Dans le judaïsme, l'expression « les Prophètes » fait référence aux prophètes juifs de l'époque du premier Temple, qui, pour la plupart, appelaient le peuple juif renégat à redevenir des Juifs authentiques. Cette expression peut aussi faire référence dans de nombreux cas à la deuxième partie de la Bible juive, suivant la Torah ou la Loi, et précédant les Hagiographes (ou Ketouvim en hébreu).

Cette partie de la Bible est elle-même partagée en trois parties : « les Premiers Prophètes », « les Deuxièmes Prophètes », et « les Douze" (prophètes) ». Ce partage est fondé sur le contenu de ses parties et non sur leur suite chronologique.

Les Premiers Prophètes[modifier | modifier le code]

Cette première partie contient les livres de Josué, des Juges, de Samuel ainsi que des Rois. Les plus connus d'entre eux sont Josué lui-même, Samuel, Élie ainsi que son élève Élisée.

Les Deuxièmes Prophètes[modifier | modifier le code]

La partie des deuxièmes prophètes contiennent les prophéties d'Isaïe, de Jérémie et d'Ézechiel, d'où le nom des livres[1].

Les Douze[modifier | modifier le code]

Les douze prophètes sont les prophètes « mineurs », et leurs livres sont les plus courts. Cette partie contient donc les prophéties d'Osée, Joël, Amos, Abdias, Jonas, Michée, Nahum, Habacuc, Sophonie, Aggée, Zacharie et Malachie, les trois derniers étant selon la tradition juive les trois derniers prophètes d'Israël chronologiquement parlant.

La prophétie dans le judaïsme[modifier | modifier le code]

La prophétie dans le judaïsme fait partie de la pleine vie du peuple juif, c'est-à-dire ceux observant la Torah en vivant sur sa terre.

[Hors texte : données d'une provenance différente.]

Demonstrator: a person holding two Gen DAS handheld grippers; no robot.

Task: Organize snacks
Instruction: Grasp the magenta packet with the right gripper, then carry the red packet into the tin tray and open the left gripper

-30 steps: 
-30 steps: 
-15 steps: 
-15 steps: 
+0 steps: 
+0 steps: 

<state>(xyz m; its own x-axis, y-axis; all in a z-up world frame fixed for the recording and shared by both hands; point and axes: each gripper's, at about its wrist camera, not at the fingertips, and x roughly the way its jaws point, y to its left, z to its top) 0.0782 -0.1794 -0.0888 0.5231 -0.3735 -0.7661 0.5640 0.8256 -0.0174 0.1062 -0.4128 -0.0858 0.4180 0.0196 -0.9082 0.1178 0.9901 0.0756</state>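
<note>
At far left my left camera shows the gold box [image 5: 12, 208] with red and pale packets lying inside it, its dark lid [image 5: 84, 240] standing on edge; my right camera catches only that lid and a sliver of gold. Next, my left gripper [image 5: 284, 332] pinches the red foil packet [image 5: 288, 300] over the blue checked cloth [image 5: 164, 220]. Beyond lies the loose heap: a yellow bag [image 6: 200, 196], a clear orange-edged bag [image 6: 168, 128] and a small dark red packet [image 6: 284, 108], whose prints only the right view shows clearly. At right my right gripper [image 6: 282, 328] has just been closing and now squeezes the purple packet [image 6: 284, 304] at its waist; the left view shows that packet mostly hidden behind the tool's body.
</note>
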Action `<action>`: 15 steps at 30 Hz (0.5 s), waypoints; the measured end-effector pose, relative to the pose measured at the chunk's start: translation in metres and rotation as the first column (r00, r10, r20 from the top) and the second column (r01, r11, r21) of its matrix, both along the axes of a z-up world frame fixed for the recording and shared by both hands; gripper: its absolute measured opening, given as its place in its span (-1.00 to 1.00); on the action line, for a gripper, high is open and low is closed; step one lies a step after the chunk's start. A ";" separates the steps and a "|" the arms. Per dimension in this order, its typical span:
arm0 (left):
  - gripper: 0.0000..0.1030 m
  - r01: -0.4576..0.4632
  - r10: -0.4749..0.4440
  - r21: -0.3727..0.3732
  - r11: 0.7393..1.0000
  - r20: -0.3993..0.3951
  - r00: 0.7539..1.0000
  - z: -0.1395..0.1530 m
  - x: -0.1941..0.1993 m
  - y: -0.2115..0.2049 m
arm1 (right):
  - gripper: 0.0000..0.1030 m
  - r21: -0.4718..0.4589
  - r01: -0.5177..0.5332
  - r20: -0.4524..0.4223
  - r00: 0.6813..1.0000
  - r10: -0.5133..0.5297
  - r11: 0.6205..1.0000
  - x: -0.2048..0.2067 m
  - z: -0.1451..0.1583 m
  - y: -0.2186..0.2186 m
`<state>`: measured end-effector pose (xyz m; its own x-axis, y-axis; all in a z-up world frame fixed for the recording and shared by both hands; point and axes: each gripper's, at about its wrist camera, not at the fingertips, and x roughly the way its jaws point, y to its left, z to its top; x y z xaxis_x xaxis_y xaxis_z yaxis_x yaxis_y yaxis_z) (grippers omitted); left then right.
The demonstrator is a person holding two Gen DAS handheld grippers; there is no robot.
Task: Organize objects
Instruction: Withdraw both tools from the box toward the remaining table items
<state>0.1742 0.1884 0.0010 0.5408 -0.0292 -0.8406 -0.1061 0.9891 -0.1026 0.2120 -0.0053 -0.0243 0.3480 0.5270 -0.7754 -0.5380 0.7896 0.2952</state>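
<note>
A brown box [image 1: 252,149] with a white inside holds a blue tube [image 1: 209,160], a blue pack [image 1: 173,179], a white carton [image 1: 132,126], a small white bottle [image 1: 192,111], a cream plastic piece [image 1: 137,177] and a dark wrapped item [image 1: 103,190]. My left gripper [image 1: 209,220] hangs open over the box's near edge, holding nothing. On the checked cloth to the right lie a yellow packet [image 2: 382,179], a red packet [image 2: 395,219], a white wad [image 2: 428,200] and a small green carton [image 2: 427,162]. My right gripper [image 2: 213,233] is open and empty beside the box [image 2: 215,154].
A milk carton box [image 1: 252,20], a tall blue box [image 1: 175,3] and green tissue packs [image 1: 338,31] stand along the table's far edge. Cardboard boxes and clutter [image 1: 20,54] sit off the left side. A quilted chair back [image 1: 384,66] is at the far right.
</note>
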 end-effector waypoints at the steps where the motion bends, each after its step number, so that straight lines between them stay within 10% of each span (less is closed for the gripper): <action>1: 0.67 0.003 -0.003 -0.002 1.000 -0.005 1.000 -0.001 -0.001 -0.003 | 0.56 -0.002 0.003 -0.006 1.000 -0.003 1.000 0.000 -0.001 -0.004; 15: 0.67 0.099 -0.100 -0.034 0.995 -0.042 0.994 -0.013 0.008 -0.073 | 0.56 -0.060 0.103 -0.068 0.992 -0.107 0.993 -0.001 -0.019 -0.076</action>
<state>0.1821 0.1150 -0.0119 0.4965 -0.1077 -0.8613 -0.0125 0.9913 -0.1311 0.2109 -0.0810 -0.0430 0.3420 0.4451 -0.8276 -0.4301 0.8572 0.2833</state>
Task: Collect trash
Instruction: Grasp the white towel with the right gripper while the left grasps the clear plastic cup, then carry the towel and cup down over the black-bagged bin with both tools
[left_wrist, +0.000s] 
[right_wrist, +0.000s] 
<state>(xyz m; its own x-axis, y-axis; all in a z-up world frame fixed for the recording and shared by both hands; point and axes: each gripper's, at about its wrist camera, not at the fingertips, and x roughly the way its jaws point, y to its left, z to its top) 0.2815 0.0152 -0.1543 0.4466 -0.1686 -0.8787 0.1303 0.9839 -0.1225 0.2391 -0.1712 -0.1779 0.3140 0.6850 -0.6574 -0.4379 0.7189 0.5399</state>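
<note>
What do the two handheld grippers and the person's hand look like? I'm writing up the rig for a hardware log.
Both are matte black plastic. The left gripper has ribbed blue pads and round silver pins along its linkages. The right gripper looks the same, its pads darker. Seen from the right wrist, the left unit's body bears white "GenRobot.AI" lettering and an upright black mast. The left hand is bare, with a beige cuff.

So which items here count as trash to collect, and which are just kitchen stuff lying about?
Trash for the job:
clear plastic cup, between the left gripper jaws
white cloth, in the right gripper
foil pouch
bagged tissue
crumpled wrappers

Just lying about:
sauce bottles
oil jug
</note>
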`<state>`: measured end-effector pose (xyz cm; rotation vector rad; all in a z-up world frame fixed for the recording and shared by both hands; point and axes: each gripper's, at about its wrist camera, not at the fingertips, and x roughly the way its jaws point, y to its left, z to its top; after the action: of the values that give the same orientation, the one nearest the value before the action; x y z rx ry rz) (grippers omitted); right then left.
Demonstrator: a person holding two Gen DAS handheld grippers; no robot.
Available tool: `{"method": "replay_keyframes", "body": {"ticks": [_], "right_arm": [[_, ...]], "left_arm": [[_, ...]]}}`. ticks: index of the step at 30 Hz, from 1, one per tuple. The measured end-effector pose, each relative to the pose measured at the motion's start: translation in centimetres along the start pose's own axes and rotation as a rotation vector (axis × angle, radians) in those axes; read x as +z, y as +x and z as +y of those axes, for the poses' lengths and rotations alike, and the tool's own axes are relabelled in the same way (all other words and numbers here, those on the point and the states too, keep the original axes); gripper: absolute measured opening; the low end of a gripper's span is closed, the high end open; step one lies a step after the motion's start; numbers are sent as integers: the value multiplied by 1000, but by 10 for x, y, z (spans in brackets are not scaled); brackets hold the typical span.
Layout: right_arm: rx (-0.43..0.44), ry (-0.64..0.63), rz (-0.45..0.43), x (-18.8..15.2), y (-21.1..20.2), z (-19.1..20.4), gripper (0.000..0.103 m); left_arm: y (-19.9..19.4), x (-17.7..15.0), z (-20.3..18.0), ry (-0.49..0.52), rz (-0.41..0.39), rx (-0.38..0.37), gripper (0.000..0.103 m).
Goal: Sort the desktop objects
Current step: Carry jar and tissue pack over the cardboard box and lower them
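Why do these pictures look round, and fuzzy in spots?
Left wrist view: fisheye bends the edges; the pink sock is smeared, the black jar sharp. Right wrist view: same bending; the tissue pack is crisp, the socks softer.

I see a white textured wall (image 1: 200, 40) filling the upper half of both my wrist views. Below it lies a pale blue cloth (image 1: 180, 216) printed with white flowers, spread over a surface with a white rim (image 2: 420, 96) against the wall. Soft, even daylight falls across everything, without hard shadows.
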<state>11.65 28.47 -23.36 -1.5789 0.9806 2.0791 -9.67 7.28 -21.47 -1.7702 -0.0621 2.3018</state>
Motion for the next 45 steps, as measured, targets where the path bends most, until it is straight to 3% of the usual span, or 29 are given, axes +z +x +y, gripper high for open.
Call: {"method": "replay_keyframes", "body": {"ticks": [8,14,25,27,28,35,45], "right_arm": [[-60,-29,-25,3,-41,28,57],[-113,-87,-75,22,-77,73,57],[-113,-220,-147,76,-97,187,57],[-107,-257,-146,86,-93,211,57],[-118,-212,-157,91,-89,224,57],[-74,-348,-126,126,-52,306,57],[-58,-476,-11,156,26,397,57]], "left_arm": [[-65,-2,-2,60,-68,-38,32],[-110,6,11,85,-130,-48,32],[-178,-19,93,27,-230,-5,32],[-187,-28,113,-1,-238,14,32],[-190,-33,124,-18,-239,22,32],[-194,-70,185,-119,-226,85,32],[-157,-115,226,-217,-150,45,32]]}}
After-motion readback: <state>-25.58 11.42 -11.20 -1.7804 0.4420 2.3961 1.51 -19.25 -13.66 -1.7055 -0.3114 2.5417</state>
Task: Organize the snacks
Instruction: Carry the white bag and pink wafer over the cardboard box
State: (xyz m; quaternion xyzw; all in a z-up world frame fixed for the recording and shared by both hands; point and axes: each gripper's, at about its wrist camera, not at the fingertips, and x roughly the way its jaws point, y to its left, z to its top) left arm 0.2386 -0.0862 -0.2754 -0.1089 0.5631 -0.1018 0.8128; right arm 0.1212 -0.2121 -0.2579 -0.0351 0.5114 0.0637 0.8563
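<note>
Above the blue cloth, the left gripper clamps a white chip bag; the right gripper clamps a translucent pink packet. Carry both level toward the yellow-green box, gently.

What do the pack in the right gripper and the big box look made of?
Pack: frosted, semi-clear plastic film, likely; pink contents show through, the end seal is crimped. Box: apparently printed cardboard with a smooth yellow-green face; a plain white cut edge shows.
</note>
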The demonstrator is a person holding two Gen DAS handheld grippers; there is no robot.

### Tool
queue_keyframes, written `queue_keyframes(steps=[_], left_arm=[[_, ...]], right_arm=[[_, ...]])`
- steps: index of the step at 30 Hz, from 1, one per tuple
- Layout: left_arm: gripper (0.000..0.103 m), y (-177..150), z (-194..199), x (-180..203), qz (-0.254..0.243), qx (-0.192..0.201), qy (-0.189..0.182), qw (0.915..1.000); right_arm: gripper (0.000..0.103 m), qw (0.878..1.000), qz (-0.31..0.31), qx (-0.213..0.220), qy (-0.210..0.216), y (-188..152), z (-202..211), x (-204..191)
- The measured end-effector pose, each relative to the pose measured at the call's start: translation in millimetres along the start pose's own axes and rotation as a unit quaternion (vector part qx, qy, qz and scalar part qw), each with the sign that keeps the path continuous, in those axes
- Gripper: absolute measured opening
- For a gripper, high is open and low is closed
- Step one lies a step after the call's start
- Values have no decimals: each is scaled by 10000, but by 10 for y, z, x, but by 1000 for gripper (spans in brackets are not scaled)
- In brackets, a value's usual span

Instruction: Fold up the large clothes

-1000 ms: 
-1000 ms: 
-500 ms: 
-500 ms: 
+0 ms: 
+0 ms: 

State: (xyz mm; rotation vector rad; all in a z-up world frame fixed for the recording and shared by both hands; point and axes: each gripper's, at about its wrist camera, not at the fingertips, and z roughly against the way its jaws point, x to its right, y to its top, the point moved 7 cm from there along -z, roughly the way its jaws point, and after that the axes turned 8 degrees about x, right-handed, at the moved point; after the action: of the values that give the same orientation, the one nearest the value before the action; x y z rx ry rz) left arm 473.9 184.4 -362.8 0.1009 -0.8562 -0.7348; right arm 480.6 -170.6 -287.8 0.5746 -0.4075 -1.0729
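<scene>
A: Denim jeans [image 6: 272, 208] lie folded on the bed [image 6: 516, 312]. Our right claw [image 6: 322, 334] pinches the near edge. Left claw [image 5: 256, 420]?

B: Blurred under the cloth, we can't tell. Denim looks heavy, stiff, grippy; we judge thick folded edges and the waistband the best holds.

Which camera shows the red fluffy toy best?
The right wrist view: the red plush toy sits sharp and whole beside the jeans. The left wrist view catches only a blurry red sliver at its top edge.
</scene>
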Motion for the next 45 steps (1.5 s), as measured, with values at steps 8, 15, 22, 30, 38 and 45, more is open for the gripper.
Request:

Les prophètes appartiennent à la famille des « porteurs de parole »[2]. Dans la Bible, le porte-parole de Dieu est appelé « prophète », « voyant », « visionnaire » ou « homme de Dieu », ce qui « indique qu'à l'origine, ces mots désignaient des activités différentes », jusqu'à devenir synonymiques[3].

Si les prophètes hébreux parlent au nom du Dieu d'Israël (YHWH) au peuple d'Israël (descendants de Jacob)[2], c'est qu'ils tiennent leur vocation d'une intervention de Dieu qu'ils ont vu ou qui les a conduits vers lui. Poussés ainsi par une force qui les domine, ils peuvent accomplir parfois des actes étranges et des miracles[4].

Il existe d'ailleurs une tradition bien connue qui dit que dès (597 av. J.-C.) le premier exil d'Israël de sa terre, Dieu s'est arrêté de se dévoiler par la prophétie jusqu'à la venue du Messie accompagnée par la délivrance finale. En attendant, croient les Juifs, Dieu se dévoile dans l'histoire, dans leurs actes et dans leurs études saintes.

Prophétisme en Israël ancien[modifier | modifier le code]

La Bible hébraïque « admet l'existence d'un prophétisme non israélite (Nombres, XXII-XXIV : Balaam ; I Rois, XVIII : les prophètes de Baal), ce que confirme l'étude du Proche-Orient ancien »[3].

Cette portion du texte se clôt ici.